Just three days later, Gloria revived, awoke from her coma and was getting around Royal Darwin Hospital in a wheelchair. This was two months after doctors declared her dead. A doctor admitted that his prognosis was “wrong”. He reports that she is alert, mobile and on her way to recovery (May 2011).

Life Site News reports that an increasing number of experts have begun calling into question the “brain death” criteria for determining death. They argue that “brain death” is an arbitrary set of criteria developed largely to ensure the usability of organs harvested from such patients, as well as to decrease the medical costs involved in keeping “brain dead” patients alive on life support.”

And from my own blog:

“It says ‘I want to help others to live after my death.’ What it doesn’t say is that you will be kept alive until your organs have been removed, even though you will be given no anaesthetic, and they may say you are ‘brain-dead’ but that definition has only been in existence since organ donation first became feasible.”

There is an excellent video at the end of that post which you may find extremely helpful.

I hope you will prayerfully consider what I have sent you, and that you will share your comments with me when you have read and watched the information provided.
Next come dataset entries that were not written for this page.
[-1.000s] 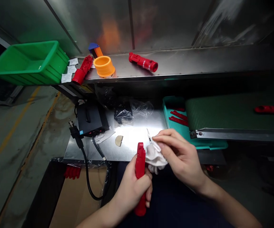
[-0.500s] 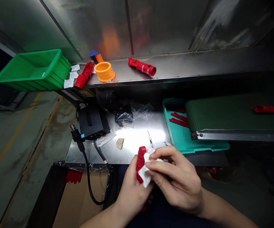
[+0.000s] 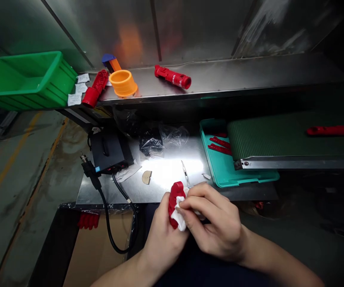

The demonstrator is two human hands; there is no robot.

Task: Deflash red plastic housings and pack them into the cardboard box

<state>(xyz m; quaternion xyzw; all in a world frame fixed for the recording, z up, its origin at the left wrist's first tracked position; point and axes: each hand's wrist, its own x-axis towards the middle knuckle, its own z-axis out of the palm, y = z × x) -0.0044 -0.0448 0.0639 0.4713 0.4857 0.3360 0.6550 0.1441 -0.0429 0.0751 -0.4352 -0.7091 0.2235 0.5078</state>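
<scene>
My left hand [image 3: 166, 239] grips a red plastic part [image 3: 174, 199], whose lower end is hidden in my palm. My right hand [image 3: 215, 223] pinches a white cloth [image 3: 178, 218] and presses it against the part. Both hands are close together at the front edge of a steel bench [image 3: 166, 187]. Just beyond my right fingers, a slim metal blade tool [image 3: 185, 173] lies on the bench, not touched by either hand. A small tan half-round piece [image 3: 147, 177] lies further left.
A teal tray [image 3: 219, 159] holds red strips, beside a green conveyor belt [image 3: 279, 139] carrying a red part [image 3: 335, 130]. A black unit [image 3: 109, 152] with a cord and plastic bags sits on the bench. An upper shelf [image 3: 219, 75] holds red parts, an orange ring, and a green bin.
My right hand has brought the cloth onto the red part and closed around it. The part has tilted and moved down into my left hand. The whole view has shifted slightly.
</scene>
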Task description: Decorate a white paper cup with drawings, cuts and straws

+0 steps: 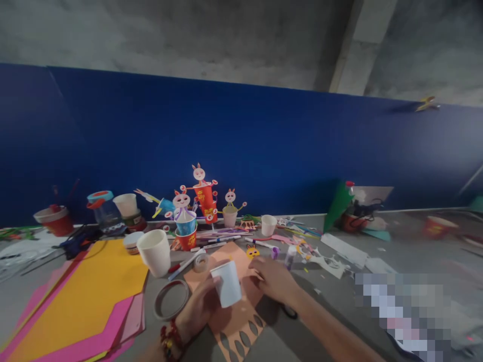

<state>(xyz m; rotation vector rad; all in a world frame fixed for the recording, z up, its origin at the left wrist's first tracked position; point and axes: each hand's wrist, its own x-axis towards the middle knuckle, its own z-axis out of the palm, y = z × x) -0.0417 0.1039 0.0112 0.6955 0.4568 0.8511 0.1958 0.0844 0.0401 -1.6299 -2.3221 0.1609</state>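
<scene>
A small white paper cup is tilted in my left hand, whose fingers wrap its left side. My right hand reaches over the peach paper sheet, its bent fingers slightly apart and nothing visible in them. Just above those fingertips is a yellow paper animal face with dark eyes; whether they touch cannot be made out. Leaf-shaped holes are cut along the sheet's near end. A clear tape roll sits at its left edge. Under my right wrist, a dark scissor handle partly shows.
Paper-cup figures with animal faces stand behind, near the blue partition. A large white cup, a wide tape ring and orange-yellow paper lie left. Paper scraps and a glue bottle are right.
</scene>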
I believe I am one of very few who are trying to reach out with this important message, in order to prevent suffering and ultimately the deaths of those who cannot defend themselves. It is they who the church should be protecting.

God Bless you

Lis xxxxxxx

Today I received this response from Bishop Newcome:

Dear Ms xxxxxxx

Thank you for your e-mail and attachments about organ donation which I have read carefully.  I have to say that I (and  all the doctors I know) remain satisfied with ‘brain death’ as an adequate definition of being dead.  However, I am most grateful to you for your very proper concern, and for taking the trouble to write as you did.  Incidentally, my further thoughts on this are contained in a little book (published recently) called ‘At the End of the Day’.

With best wishes


James Newcome

Bishop of Carlisle

I’m sad to say that I cannot see how this man is a man of God when the thought of someone being alive while their organs are removed does not move him to reverse his position. I publish his response because he is a public figure and prominent in the church in endorsing this stance. Christians rely on their leaders, and it is up to those of us who know to hold them to account for their huamn failings.

Doctors may well be satisfied with the current definition of brain death, but many anaesthetists are not – they are aware something is wrong, and I will continue to work to spread the message that organ donation does NOT happen after death.
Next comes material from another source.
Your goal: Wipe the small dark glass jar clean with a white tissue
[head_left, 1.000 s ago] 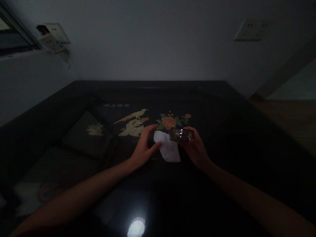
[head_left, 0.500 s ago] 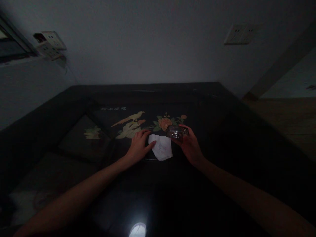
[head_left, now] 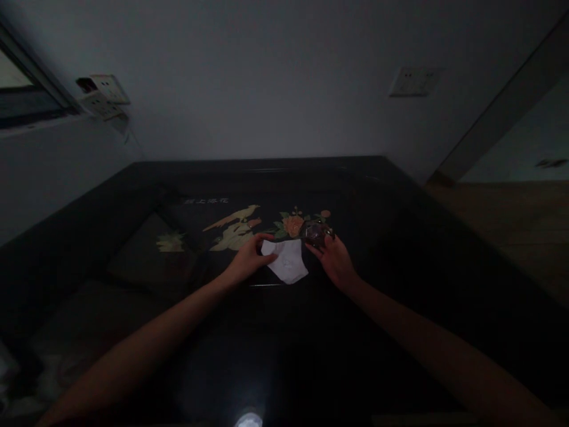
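The left hand (head_left: 249,256) holds, between thumb and fingers, the left side of a thin white sheet (head_left: 288,264), perhaps tissue. The right hand (head_left: 335,258) has its fingers curled around a small, dark, shiny object (head_left: 315,233), apparently glass, just right of the sheet. If this grip is loose, the smooth object could slip and strike the glossy black tabletop (head_left: 311,338).

bare L grip (head_left: 249,257), bare R grip (head_left: 336,260), bare f'arms (head_left: 178,320)
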Demonstrator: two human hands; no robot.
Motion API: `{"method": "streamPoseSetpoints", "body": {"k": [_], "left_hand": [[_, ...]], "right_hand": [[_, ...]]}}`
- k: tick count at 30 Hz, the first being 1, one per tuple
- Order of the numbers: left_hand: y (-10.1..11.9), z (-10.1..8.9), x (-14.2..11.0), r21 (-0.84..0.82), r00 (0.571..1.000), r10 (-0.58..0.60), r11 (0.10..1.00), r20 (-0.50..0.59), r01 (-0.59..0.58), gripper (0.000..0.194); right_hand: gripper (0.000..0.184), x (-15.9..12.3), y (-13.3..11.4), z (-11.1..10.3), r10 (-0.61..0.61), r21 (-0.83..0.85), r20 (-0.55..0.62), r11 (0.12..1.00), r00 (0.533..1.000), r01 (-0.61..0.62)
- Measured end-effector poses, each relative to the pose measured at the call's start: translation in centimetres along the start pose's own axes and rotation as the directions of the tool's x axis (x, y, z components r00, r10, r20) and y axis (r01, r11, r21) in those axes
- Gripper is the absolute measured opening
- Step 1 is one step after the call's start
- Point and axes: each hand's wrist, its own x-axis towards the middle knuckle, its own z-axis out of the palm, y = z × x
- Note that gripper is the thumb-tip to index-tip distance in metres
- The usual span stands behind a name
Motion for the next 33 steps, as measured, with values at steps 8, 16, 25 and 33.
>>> {"method": "streamPoseSetpoints", "body": {"k": [8,16,25,33], "left_hand": [[3.3,-1.2,-2.2,-0.341,0.988,-0.066,0.94,-0.137,0.016,0.04],[2.5,4.2,-4.5,-0.08,0.941,0.191,0.972,-0.278,-0.221,0.035],[1.0,7.0,-4.5,-0.06,0.926,0.377,0.925,0.004,-0.376,0.052],[2.3,5.7,-1.4,0.017,0.9,0.407,0.912,-0.158,-0.41,0.052]], "right_hand": [[0.036,-0.6,-1.3,0.7,0.032,0.103,-0.006,0.994,0.999,-0.032],[0.033,-6.0,-1.9,3.2,0.251,0.162,-0.044,0.957,0.967,-0.241],[0.031,-6.0,-0.2,3.5,0.289,0.251,-0.027,0.929,0.957,-0.273],[0.037,-2.4,0.6,4.2,0.361,0.217,0.129,0.899,0.924,-0.381]]}}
I have sent the following brief response:

Dear Bishop,

Thank you for your reply – I would urge you to continue to seek God on this issue. God does not want us used as spare parts, and He certainly does not want us to be lied to to achieve it. Those on the organ donor register have NOT given informed consent to have their vital organs removed while still alive.

That is both a LEGAL crime, surely, and certainly a moral one.

Kind regards


Please take a moment to pray for Bishop James Newcome – and ask God to reveal His truth to him.